§ Try it
Transcribe only part of the material below: the lines from the one containing "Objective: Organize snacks" through the one containing "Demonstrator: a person", inclusive, exactly as written.

§ Dataset extract
== Segment start ==

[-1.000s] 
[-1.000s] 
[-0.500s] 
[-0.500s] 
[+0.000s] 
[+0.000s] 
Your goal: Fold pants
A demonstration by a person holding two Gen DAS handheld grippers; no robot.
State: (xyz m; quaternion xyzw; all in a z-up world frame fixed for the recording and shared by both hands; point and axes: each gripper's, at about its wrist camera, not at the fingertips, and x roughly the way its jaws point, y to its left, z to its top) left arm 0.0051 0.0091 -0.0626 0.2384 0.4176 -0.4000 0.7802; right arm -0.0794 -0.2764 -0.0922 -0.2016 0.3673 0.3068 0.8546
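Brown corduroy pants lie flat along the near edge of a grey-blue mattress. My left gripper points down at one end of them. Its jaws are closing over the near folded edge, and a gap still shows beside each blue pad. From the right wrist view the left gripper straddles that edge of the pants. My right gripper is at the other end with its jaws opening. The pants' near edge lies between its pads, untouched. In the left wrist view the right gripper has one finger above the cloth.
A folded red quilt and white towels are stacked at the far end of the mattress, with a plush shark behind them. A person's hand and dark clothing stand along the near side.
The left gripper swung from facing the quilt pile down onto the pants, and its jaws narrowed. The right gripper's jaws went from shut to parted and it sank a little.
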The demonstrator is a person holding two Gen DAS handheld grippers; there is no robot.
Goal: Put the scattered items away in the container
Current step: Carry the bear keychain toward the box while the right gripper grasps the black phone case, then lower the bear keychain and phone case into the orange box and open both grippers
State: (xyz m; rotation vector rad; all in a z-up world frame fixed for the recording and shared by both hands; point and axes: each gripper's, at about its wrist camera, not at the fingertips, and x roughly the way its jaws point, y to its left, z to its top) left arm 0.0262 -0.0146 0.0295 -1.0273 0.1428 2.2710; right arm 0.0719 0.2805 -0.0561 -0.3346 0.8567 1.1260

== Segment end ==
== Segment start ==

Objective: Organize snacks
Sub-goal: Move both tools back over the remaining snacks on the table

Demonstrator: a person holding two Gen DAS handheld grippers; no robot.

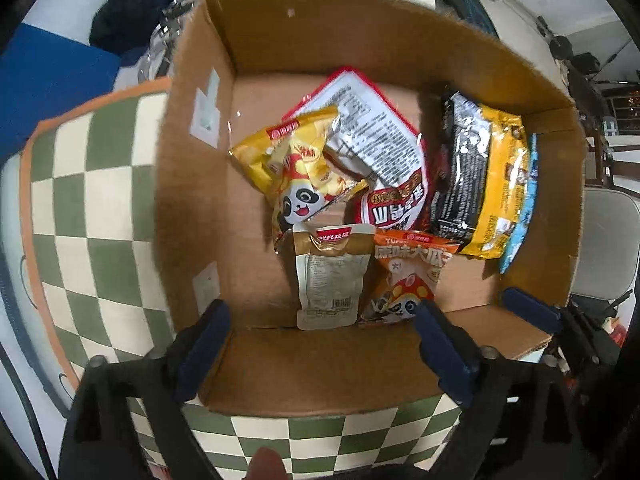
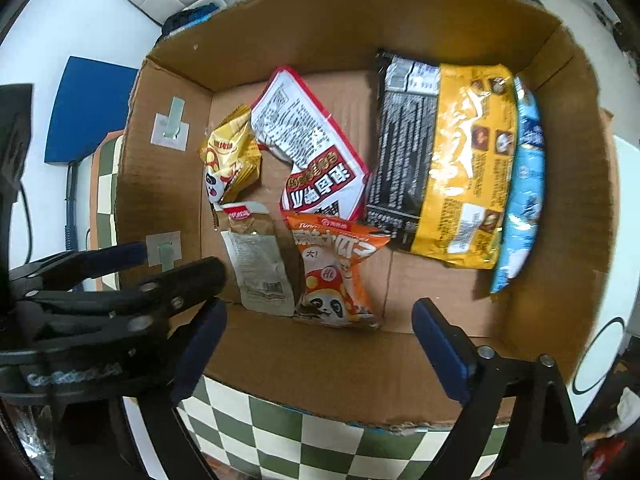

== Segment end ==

§ Result of this exercise
Objective: Organize snacks
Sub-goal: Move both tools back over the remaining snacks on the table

Demonstrator: a person holding two Gen DAS handheld grippers; no robot.

The exercise has been carried out in full.